Han Sen arkasında gürültülü bir ses duydu ve neredeyse sırtının siyahlaşmasına neden olan bir acı hissetti.
Kalbi dondu, gümüş kuşun onu suyun içine kadar takip ettiğini biliyordu. Hayatta kalma arzusu ile geriye kalan enerjisini topladı ve nehrin dibine doğru dalış yaptı.
Bu noktada, Han Sen daha fazla şekil değiştirmede kalamazdı yoksa onun bedeni patlayacaktı. Eski haline döndüğünde, inanılmaz bir hızda aşağı doğru itildiğini hissetti.
Kuş tarafından yenmeden önce böyle dalgalar tarafından boğulabilirdi, bayılmamaya çalıştı.
Mutant siyah barracuda’yı çağırdı ve 1,5 metreden daha uzun mutant binek hayvanı yanında ortaya çıktı. Binek hayvanını sıkıca tutan Han Sen, dibe dalmak için kontrol etti.
Han Sen artık nefesini daha fazla tutamıyordu, mutant siyah barracuda’yı yüzeye gönderdi.
Sonunda rahatladı, Han Sen hiçbir yerde gümüş kuşu görmeyince sevindi. Nasıl yüzüleceğini bilmiyor gibi görünüyordu ve suya atlamadan önce sadece sırtını pençelemişti.
Sırtı hala büyük bir acı içerisindeydi ve kasların kasılması ile bütün bedeni parçalanıyormuş gibi hissediyordu. Eti kesildikten sonra bir tabak sashimi haline geldiğini hissetti.
Şekil değiştirme zaman aşımı nedeniyle Han Sen çaresizdi. Neyse ki, kara böcek zırhı korumasına sahipti yoksa gölün içinde kan kokusunu içine çeken yaratık onu parçalara ayırırdı.

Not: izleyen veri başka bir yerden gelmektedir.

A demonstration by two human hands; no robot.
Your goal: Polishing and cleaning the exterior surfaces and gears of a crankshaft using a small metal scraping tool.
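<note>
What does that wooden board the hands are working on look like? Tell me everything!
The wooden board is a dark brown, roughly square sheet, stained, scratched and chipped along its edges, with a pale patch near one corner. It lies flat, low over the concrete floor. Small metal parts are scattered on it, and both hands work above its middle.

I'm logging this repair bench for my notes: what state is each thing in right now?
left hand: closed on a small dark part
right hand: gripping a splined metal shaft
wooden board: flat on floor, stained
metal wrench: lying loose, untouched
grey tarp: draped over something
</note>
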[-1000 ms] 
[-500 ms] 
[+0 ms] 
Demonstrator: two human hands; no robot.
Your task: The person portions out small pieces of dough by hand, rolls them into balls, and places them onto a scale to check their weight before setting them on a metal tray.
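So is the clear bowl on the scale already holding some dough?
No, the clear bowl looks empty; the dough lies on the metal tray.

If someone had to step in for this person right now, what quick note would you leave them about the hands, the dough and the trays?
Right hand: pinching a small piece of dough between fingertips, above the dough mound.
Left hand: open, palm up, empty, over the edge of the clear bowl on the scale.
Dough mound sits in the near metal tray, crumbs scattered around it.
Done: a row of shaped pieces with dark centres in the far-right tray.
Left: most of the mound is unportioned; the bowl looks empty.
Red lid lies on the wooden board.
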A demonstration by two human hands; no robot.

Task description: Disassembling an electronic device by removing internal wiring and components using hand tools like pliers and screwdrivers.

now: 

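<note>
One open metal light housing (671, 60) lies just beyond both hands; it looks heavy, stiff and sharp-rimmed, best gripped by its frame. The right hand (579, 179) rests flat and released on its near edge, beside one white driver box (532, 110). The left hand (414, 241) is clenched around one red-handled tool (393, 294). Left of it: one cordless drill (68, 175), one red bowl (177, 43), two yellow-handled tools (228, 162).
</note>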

Bir metreden uzun garip balık grubu onun etrafını sardı ve zaman zaman onun bedenini ısırmaya çalıştılar. Kutsal kanlı zırh bütün girişimlerini engellemişti.
Çıldırtıcı acıya dayanan Han Sen kolunun içindeki Z-çelik hançerini kavradı ve yanındaki garip balıkları bıçakladı. Hançeri sertçe geri çekti ve balık mücadele etmeden öldü.
”İlkel yaratık siyah fener balığı öldürüldü. Canavar ruhu kazanılmadı. Sıfır ile on arası ilkel geno puanı kazanmak için etini ye”
Diğer siyah fener balıkları ölü olanı gördüklerinle aceleyle geldiler Han Sen karnında yağlı büyük bir et parçasını kesti ve ölü balığın geri kalanını bir kenara fırlattı.
Ölü balığın bedenini kovalayan fener balıklarını izleyen Han Sen elindeki etten bir ısırık aldı. Balığın tadı garip ve acıydı ama Han Sen seçici olamazdı. Suyun içine zıpladığında, sırtı gümüş kuş tarafından bıçaklanmıştı ve sırt çantası kaybolmuştu. Su ve yiyecek olmadan, sadece biraz güç kazanmak için bu yaratığın etine güvenebilirdi.
Eğer yaşamak istiyorsa yeterli güce sahip olması gerekiyordu.
Ama balığın eti o kadar tatsızdı ki Han Sen yarısını yemiş ve gerisini atmıştı. Aksi halde kusardı.
Biraz fiziksel gücü iyileşince Han Sen etrafı gözlemlemeye başladı. Gece çoktan olmasına rağmen, yıldız ve ay ışığı çok parlaktı bu yüzden hala dağları ve ormanı nehir boyunca görebiliyordu. Ama hala nerede olduğu hakkında bir fikri yoktu.
Gücünü toplayan Han Sen mutant siyah barracuda’ya sahile yüzmesini emretti.
Onun şansı çok kötü değildi. Kıyının yanında ağaçlar vardı. Etrafına baktı ve yakınlarda yaratık izine rastlamadı.
Uzun bir iç çekti. Han Sen uzun ağaçların tepesine tırmandı. İyice dinlenmek ve yarasını tedavi etmek üzereyken yakınlardaki dağdan bir canavar kükremesi geldi.
”Şansım ne kadar kötü olabilir?” çarpık bir gülümseme ile, Han Sen dikkatli bir şekilde kükremenin olduğu yöne baktı.